15291 Van den bosch Delphine

Tagged in Toxicology

Inexplicable loss of consciousness in the childhood: importance of a heteroanamnesis (case report)

A grandmother found her two-year-old grandchild unconsciously at the breakfast table. Emergency services were alerted and the emergency doctor on duty found a vomiting child with miotic pupils, a slow heart rhythm and clammy and sweaty extremities. The other vital signs were normal. The child had not experienced any abnormal signs in the days before. Venous and arterial blood samples, brain imaging and routine toxicological screening tests showed negative results. Lumbar puncture showed an elevated leukocyte count and therefore a meningitis treatment was started on an empirical basis. Atypically for an assumed meningitis case, the child fully recovered clinically over the next few hours. Two days later the father admitted a history of liquid ecstasy use.
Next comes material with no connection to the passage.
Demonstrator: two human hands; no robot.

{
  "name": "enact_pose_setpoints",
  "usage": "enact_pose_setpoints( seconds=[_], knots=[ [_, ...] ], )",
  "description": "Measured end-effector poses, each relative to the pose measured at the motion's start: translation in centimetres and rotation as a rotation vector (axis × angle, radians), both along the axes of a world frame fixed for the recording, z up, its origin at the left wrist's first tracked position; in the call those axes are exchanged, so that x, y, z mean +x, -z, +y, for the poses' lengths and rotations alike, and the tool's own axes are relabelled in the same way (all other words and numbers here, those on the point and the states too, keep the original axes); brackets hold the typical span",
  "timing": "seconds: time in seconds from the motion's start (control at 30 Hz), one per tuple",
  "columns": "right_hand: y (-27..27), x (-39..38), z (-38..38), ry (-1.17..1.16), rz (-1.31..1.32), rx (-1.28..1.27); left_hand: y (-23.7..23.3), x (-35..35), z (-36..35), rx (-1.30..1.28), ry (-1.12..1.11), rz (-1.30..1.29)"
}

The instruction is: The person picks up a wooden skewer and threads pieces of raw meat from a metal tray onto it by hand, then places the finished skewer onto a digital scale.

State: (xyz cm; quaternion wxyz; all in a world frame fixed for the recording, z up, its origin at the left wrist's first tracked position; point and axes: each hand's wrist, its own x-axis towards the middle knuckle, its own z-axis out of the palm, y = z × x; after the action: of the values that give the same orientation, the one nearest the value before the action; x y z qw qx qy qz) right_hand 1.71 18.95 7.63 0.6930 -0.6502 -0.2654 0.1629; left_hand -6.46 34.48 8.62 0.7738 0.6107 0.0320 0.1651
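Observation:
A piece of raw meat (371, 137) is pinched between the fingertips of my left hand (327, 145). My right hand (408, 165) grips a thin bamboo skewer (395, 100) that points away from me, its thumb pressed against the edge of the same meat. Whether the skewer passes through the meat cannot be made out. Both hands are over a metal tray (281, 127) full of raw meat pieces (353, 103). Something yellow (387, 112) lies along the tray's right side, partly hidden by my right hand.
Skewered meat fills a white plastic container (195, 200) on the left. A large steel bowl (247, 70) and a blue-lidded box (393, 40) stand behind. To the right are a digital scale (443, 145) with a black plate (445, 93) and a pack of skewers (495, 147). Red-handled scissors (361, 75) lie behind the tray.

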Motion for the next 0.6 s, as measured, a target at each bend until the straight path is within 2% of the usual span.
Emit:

The positive results of a gas chromatography–mass spectrometry (GC-MS) test for Gamma Hydroxybutyrate (GHB) confirmed an intoxication in this infant. GC-MS and liquid chromatography – mass spectrometry (LC-MS) are currently the most reliable methods for detection of GHB with a diagnostic window of approximately two hours. Intoxication with GHB is characterised by coma, miotic pupils, respiratory depression, slow heart rate,vomiting and hypothermia. The possibility of an intoxication should always be considered in children presenting with one of these symptoms.